I was a budding features writer, having worked for the newspaper for four years, and the Kibaki article remains one of the gems in my career scrap book. It took me two months to secure an interview with him.
He repeatedly begged us not to publish some of the things he said off-the-cuff during the interview, not that they were seditious (Kenya had gone multi-party anyway), but Kibaki the politician and top government office holder was never one to be caught stoking controversy, especially against his former boss President Daniel arap Moi.
That morning, the weather in the tree-cloistered Muthaiga suburb was moist, having been dampened by an incessant drizzle. We found Kibaki already waiting for us outside on the foyer of the family’s Victorian house that we would later learn had been built and first owned by a British settler in 1930.
Familiar attire
He was clad in familiar attire, a checked, brown blazer (other times it would be checked-grey), but wearing no tie. He welcomed us gladly, looking at his watch as if to acknowledge we had done well to keep time.
With photographer Hudson Wainaina (RIP), we had clear instructions from then features editor Mumbi Risah, who had a knack for colour and unique details. Whatever it took, Mumbi had ordered, we must get a picture of Kibaki striking a golf ball and another with his wife Lucy. The future First Lady had then rarely been seen in public.
Rather than lead us into the house, the man who was then an opposition MP (having come third in the 1992 presidential election behind Moi and Kenneth Matiba), started walking us slowly towards a grove of indigenous trees, next to the house. We had already done introductions when we met him earlier at his Parliament office where he had insisted on getting written questions to what we wanted to ask him. He seemed to ignore the drizzle as he started talking, without waiting for a formal question-and-answer.
One of the things he said, but which he quickly warned we could not publish, was that he had not formed the Democratic Party on Christmas Day, 1991, when he announced he had quit Kanu. With a few of his bosom political friends (John Keen, Joseph Munyao, Eliud Mwamunga and Mwangi Maathai), they had been meeting secretly since 1989 to discuss the possibility of forming a party should the wind of change then rocking the world hit Kenya. Munyao last week affirmed the same when he sent his condolences to the Kibaki family.

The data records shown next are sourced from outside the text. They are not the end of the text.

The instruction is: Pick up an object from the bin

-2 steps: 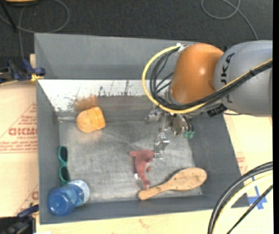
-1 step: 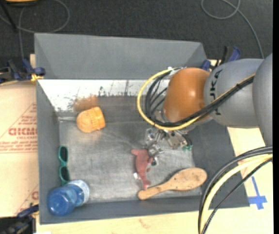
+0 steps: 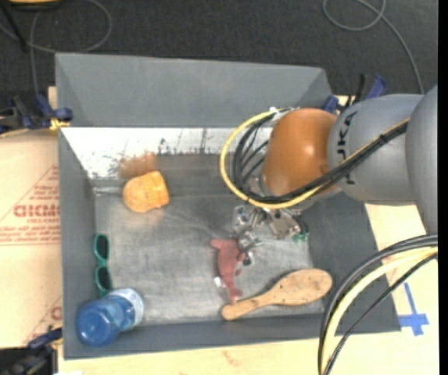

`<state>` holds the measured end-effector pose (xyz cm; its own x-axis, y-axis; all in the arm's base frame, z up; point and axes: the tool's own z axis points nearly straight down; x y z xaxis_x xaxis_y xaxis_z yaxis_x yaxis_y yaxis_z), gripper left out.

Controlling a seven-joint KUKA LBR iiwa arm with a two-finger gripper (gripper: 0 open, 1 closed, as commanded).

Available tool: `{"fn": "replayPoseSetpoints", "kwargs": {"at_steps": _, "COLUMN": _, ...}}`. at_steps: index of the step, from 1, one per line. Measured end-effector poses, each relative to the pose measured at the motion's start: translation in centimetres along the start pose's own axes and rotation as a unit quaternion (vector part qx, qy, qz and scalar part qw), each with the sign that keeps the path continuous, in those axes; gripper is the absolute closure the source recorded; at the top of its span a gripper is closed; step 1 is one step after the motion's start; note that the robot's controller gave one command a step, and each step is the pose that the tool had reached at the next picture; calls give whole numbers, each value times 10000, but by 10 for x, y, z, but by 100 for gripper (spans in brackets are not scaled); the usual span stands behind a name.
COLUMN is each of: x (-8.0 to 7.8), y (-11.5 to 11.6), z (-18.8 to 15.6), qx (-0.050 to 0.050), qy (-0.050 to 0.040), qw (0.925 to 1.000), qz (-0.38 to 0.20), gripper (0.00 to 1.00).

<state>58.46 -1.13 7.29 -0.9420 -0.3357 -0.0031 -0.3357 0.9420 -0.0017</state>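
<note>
The tool [image 3: 249, 237] is seen low in the right middle of the grey bin [image 3: 73, 209], at the upper end of a small pink-red toy [image 3: 227, 266] lying just beside a wooden hairbrush [image 3: 282, 294]. Whether it is spread or pressed together cannot be told. For a clean pick, the toy's narrow body should be straddled squarely and the brush left undisturbed.

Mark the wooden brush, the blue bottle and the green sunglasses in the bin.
wooden brush [image 3: 303, 285]: camera view, on its oval head.
blue bottle [image 3: 100, 320]: camera view, on its blue body.
green sunglasses [image 3: 102, 277]: camera view, on the lower lens.
</note>
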Motion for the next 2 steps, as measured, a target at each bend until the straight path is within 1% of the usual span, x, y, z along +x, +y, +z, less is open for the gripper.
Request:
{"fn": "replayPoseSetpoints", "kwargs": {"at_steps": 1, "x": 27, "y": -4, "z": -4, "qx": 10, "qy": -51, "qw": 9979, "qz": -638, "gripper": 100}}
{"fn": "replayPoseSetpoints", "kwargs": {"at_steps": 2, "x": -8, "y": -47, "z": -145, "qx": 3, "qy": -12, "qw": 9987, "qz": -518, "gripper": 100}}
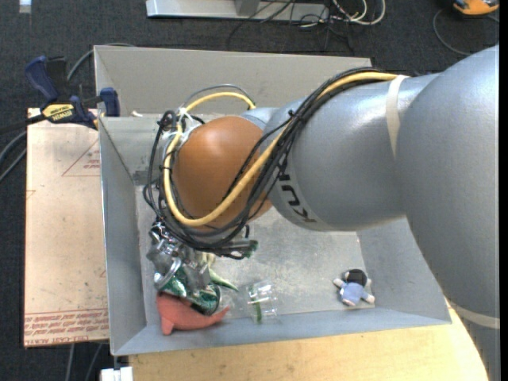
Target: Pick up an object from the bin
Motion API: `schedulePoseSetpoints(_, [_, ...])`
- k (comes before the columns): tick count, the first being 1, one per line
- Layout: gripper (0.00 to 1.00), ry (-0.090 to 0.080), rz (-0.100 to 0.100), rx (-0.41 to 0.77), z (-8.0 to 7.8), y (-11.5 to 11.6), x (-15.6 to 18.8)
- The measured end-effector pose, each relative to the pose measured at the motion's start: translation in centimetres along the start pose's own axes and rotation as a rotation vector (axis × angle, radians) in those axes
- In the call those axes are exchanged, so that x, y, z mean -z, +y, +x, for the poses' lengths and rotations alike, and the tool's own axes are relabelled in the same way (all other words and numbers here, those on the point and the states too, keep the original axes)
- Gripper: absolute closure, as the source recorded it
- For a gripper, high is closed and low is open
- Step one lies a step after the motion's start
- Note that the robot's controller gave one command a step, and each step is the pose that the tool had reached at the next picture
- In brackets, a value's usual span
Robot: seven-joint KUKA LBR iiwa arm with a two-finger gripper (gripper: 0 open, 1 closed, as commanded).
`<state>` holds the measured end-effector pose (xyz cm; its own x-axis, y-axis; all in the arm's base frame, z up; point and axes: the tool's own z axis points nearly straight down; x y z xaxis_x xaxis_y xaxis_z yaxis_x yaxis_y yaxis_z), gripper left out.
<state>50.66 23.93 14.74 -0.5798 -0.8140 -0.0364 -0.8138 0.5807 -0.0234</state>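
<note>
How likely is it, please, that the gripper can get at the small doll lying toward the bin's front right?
Probably yes: the doll lies alone on the bin floor, nothing on or against it. The gripper sits over a red toy at the front left, so it would need to lift and cross.

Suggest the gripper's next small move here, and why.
Probably a short straight lift, to test for a catch. The gripper sits low in the lower-left corner of the grey metal bin, on a crumpled green-and-dark wrapper lying against a soft red lump. Whether it grips either, I cannot tell; a small lift would settle that.
</note>
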Motion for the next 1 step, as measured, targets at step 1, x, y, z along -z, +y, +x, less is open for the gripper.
schedulePoseSetpoints(1, [1.00, -0.011, 0.005, -0.001, -0.82, -1.14, 7.53])
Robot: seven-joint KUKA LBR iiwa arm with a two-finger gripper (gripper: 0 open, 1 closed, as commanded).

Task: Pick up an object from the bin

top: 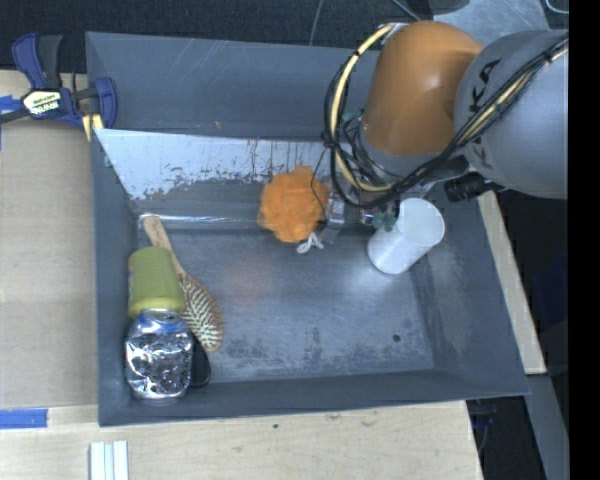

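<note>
Gripper (332, 214): grip could not be told.
Touching it, view-left: fuzzy orange sponge ball (288, 206).
Just view-right: white plastic cup (406, 236), tipped over.
Well beyond the ball: wooden hairbrush (192, 303).

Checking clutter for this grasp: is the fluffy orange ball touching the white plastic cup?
Apart. Camera view shows bare bin floor between fluffy orange ball and white plastic cup.

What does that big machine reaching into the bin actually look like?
The arm is a thick, rounded, silver-grey tube with black letters printed on it. Near its end sits a smooth, orange, dome-shaped cover. Yellow and black cables loop around that cover and bunch up beneath it.
</note>
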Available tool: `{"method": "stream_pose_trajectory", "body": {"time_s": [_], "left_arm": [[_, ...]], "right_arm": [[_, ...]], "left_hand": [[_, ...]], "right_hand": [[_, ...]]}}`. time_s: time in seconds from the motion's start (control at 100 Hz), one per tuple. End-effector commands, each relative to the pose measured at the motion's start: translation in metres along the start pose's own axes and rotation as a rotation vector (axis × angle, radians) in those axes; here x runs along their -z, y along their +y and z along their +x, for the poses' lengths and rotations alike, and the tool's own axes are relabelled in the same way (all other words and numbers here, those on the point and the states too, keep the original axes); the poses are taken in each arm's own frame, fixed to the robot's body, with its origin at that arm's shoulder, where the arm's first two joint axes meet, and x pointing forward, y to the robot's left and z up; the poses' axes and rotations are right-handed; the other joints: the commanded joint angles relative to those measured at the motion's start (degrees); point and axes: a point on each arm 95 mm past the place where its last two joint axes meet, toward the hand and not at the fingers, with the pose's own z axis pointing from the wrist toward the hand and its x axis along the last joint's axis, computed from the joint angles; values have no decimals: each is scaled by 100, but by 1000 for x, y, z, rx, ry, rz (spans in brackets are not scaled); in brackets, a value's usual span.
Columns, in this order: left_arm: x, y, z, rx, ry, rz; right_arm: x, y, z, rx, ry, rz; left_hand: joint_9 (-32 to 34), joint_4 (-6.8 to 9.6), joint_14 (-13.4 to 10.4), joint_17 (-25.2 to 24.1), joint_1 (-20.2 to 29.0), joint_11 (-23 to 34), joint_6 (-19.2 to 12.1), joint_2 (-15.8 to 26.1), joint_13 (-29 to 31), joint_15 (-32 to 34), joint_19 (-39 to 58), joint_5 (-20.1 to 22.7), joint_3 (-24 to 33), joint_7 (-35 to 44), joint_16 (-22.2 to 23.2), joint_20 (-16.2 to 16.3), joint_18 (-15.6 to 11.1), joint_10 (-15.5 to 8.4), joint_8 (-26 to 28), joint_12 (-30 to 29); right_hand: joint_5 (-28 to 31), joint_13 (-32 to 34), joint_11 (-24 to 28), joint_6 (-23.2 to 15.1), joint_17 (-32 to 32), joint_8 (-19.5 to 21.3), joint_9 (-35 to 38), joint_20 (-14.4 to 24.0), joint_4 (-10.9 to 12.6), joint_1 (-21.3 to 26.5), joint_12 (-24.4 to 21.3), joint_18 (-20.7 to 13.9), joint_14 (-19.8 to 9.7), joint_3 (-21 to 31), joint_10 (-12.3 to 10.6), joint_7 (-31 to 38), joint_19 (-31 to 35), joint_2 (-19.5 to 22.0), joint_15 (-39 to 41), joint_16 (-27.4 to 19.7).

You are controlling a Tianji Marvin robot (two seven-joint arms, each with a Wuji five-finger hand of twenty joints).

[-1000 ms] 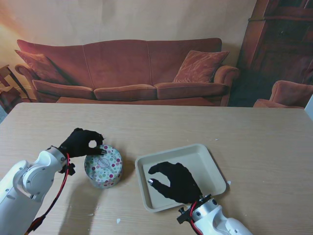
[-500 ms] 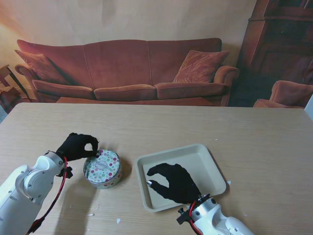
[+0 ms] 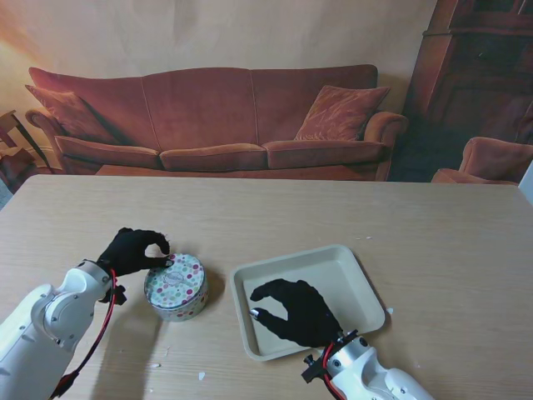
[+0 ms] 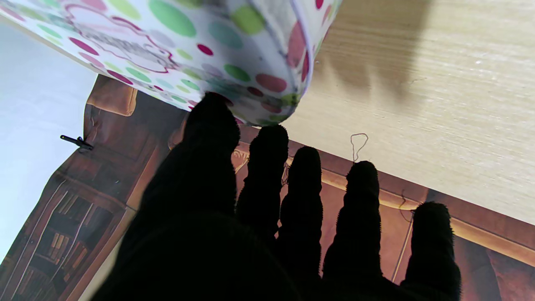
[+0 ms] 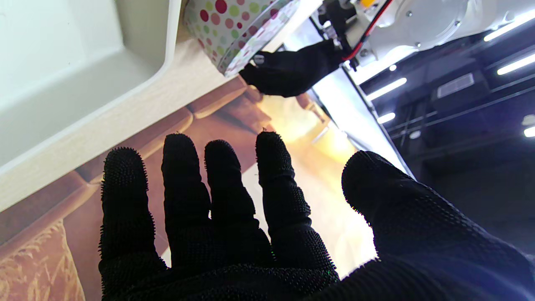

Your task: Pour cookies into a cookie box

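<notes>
Stand view: a round polka-dot cookie box (image 3: 176, 286) is resting on the wooden surface (image 3: 433, 225), just to the left of a beige tray (image 3: 364, 287), the two close but apart. The left hand (image 3: 133, 250) is sitting at the box's far-left rim, thumb and fingers curled into a loop with the fingertips (image 3: 164, 260) touching the lid edge; whether it is truly gripping the box cannot be told here. The right hand (image 3: 293, 310) is hovering over the tray's nearer half, fingers spread and curved, grasping nothing. Small pale crumbs (image 3: 201, 376) are lying on the surface nearer to me than the box.

Left wrist view: the cookie box (image 4: 217, 50) is filling the frame close to the camera, its dotted lid and side wall both showing. The left hand (image 4: 267, 217) is extending its fingers alongside one another, and one fingertip (image 4: 213, 110) is pressing against the box's rim; the others are lying free of it.

Right wrist view: the right hand (image 5: 234, 225) is lying released, fingers apart, holding nothing. The tray (image 5: 75, 71) is lying just beside the cookie box (image 5: 232, 29), and the left hand (image 5: 292, 69) is touching the box's lid edge on the side away from the tray.
</notes>
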Motion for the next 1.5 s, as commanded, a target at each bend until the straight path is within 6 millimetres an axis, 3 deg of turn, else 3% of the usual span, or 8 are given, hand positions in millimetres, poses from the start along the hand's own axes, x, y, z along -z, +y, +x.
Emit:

But during the interview in 1995, Kibaki still seemed in dire fear of offending Moi and begged us to omit that part in the printed piece.
Another thing he held against Moi, but which he placed a caveat against printing, was that he thought the former president was solely to blame for the economic morass Kenya found itself in and which Kibaki swore he could correct if elected in elections that were coming up in 1997. We asked him why then he had remarked in public that attempting to remove Kanu from power was like cutting a mugumo tree with a razor blade, to which Kibaki said was political talk not his belief.
He slowly led us back into the house, with his thinning hair looking wet, and welcomed us to breakfast. He introduced us to his wife Lucy who had already set the table, with largely traditional foods, sweet potatoes, arrow roots and plantains with a jug of brown uji on the side.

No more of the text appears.